How to reindex data in Elasticsearch

Reindexing in Elasticsearch involves copying documents from one index to another, optionally transforming the data as it moves.

This procedure uses the _reindex API, enabling flexible modifications such as changing field names, updating mappings, or consolidating data from multiple indices.

By efficiently reindexing, administrators ensure that the underlying data structures remain optimized, reflecting evolving schema requirements and enhancing query performance.

Steps to reindex data in Elasticsearch:

Prepare a new target index with the desired settings and mappings.

$ curl --request PUT --header "Content-Type: application/json" --data '{
  "settings": {
    "number_of_shards": 1
  }
}' http://localhost:9200/new_index
{"acknowledged":true,"shards_acknowledged":true,"index":"new_index"}

Creating the target index first ensures control over shards, replicas, and field types.

Use the reindex endpoint to copy documents from the source to the target.
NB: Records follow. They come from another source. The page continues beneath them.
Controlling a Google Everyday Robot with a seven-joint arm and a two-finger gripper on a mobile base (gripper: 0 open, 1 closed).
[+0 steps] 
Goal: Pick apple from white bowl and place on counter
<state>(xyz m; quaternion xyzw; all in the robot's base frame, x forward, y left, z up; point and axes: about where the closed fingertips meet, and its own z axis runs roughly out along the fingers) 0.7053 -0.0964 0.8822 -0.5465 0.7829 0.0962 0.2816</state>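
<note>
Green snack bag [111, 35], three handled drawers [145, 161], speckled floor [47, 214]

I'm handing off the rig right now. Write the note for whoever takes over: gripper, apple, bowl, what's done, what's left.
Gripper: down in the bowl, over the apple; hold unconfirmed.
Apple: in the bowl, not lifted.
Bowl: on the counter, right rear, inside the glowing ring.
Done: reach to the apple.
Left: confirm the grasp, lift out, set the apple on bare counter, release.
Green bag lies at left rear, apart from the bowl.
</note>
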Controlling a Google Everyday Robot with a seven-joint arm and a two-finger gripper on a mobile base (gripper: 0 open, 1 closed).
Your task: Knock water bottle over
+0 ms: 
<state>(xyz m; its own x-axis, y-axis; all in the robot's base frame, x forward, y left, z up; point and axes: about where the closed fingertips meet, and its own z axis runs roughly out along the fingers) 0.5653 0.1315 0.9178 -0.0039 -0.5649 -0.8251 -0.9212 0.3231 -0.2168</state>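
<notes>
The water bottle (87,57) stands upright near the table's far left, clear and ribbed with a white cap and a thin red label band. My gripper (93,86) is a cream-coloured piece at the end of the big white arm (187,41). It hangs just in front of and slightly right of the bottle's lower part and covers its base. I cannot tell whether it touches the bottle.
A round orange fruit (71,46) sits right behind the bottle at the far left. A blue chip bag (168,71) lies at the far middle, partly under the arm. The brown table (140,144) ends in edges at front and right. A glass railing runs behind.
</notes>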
$ curl --request POST --header "Content-Type: application/json" --data '{
  "source": {
    "index": "old_index"
  },
  "dest": {
    "index": "new_index"
  }
}' http://localhost:9200/_reindex
{"took":30,"total":10000,"updated":0,"created":10000,"deleted":0,"batches":10,"noops":0,"retries":{...},"throttled":0,"throttled_until":0,"failures":[]}

Monitor the response for failures to catch indexing errors early.

Wait for the reindex task to complete if it runs asynchronously.

$ curl --request GET http://localhost:9200/_tasks?detailed
{
  "nodes": {...}
}

Refresh the new_index to make newly indexed documents immediately searchable.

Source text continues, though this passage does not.